Following on from my post on Gliffy's blog...
On more than a few occasions, I've been faced with making significant refactorings to an existing application. These are things where we need to overhaul an architectural component without breaking anything, or changing the application's features. For an applicaiton without any test cases, this is not only scary, but ill-advised.
I believe this is the primary reason that development shops hang on to out-dated technology. I got a job at a web development shop after four years of doing nothing but Swing and J2EE. My last experience with Java web development was Servlets, JSPs and taglibs. This company was still using these as the primary components of their architecture. No Struts, no Spring, no SEAM. Why? One reason was that they had no test infrastructure and therefore not ability to refactor anything.
Doing it anyway
Nevertheless, sometimes the benefits outweigh the costs and you really need to make a change. At Gliffy, I was hired to create an API to integrate editing Gliffy diagrams into the workflow of other applications. After a review of their code and architecture, the principals and I decided that the database layer needed an overhaul. It was using JDBC/SQL and had become difficult to change (especially to the new guy: me). I suggested moving to the Java Persistence Architecture (backed by Hibernate), and they agreed.

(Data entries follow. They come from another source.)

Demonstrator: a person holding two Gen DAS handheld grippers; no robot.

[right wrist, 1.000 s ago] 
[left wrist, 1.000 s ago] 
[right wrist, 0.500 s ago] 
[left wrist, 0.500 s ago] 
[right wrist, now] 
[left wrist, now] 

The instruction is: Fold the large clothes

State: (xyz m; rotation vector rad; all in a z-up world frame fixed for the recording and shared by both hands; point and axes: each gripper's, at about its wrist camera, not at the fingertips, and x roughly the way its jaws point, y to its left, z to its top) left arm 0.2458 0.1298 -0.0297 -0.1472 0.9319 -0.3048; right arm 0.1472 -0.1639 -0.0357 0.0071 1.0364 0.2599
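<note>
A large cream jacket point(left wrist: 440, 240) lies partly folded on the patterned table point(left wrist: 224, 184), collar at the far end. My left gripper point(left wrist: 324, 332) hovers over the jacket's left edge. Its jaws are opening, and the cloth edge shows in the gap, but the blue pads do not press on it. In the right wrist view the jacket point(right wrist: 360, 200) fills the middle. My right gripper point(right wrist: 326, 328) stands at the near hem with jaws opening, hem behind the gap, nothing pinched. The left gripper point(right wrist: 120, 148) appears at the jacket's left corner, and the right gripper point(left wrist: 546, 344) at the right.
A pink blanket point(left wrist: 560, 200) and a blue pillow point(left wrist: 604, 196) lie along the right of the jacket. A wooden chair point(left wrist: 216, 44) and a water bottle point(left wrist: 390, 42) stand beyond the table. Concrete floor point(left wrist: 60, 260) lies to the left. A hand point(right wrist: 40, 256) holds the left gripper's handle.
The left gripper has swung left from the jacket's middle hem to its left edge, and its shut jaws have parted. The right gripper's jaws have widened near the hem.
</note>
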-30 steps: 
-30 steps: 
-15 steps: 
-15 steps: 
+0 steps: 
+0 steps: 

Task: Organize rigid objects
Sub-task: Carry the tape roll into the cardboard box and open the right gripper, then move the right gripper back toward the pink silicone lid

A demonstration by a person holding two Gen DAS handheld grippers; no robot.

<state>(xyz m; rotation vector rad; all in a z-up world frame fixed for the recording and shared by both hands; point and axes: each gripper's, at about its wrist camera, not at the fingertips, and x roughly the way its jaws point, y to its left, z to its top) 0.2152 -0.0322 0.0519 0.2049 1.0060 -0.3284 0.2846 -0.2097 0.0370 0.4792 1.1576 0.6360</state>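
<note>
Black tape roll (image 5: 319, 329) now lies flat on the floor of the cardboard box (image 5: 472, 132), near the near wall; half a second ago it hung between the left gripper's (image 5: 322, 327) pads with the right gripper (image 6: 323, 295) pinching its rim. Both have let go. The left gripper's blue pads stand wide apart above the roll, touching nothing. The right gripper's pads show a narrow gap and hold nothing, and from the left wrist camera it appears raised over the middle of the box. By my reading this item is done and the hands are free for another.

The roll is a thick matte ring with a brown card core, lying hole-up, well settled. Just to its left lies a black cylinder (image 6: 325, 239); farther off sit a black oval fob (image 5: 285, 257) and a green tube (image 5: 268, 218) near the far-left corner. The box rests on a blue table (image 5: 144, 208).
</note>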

Only problem was how to make sure I didn't break anything. They didn't have automated tests, and I was totally new to the application environment.
They did have test scripts for testers to follow that would hit various parts of the application. Coming from my previous enviornment, that in and of itself was amazing. Since the application communicates with the server entirely via HTTP POST, and recieves mostly XML back, I figured I could manually execute the tests and record them in a way so they could be played back later as regression tests.
This is suprisingly easy thanks to the filtering features of the Servlet specification: The filter code is bit more complex, because I had to create proxy classes for HttpServletRequest and HttpServletResponse. Here's an overview of how everything fits together:
The request proxy had to read everything from the requests input stream, save it, and send a new stream that would output the same data to the caller. It had to do the same thing with the Reader. I'm sure it's an error to use both in the same request, and Gliffy's code didn't do that, so this worked well.
The response recorder was a bit trickier, because I needed to save things like status codes and content types. This implementation probably wouldn't work for all clients (for example, it ignores any response headers), but since Gliffy is an OpenLaszlo app, and OpenLaszlo has almost no view into HTTP, this worked well for our purposes. Again, I had to wrap the OutputStream/Writer so I could record what was being sent back.
The filter then needs to use this and inject them into the actual servlet calls: After the call to doFilter, we can then examine the proxy request/respons and record the test. I'll spare you 20 lines of setXXX methods. I created a Java bean class and used XStream to serialize it. I then created another class that runs as a TestNG test to deserialize these files and make the same requests. I record the response and see if it matches.
Running the Tests
There were a few problems with this approach:
- The tests required certain test data to exist
- Each test potentially modifies the database, meaning the tests have to be run in the order they were created.
- The test results had temporal data in them that, while irrelevant to the tests "passing", complicated exact-match comparisions of results
I ultimately decided to group my tests into logical areas, and ensure that: a) tests were run in a predictable order, and b) the first test of a group was run against a known dataset. I created a small, but useful, test dataset and created a TestNG test that would do both (a) and (b). It wasn't pretty, but it worked. This clearly isn't the way a unit test framework should be used, and I would call these sorts of tests functional, rather than unit. But, since our CI system requires JUnit test results as output, and the JUnit format isn't documented, might as well use TestNG to handle it for me.
The last problem was making accurate comparisons of results. I did not want to have to parse the XML returned by the server. I settled on some regular expressions that stripped out temporal and transient data not relevant to the test. Both the expected and received content were run through this regexp filter and those results were compared. Parsing the XML might result in better failure messages (right now I have to do a visual diff, which is a pain), but I wasn't convinced that the existing XML diff tools were that useful.
Overall, it worked out great. I was able to completely overhaul the database layer, and the Gliffy client was none the wiser. We were even able to use these tests to remove our dependence on Struts, simplifying the application's deployment (we weren't using many features of Struts anyway). The final validation of these tests actually came recently, when we realized a join table needed to be exposed to our server-side code. This was a major change in two key data container, and the recorded tests were crucial to finding bugs this introduced.
So, if you don't have the luxury of automated tests, you can always create them. I did a similar thing with EJB3 using the Interceptors concept.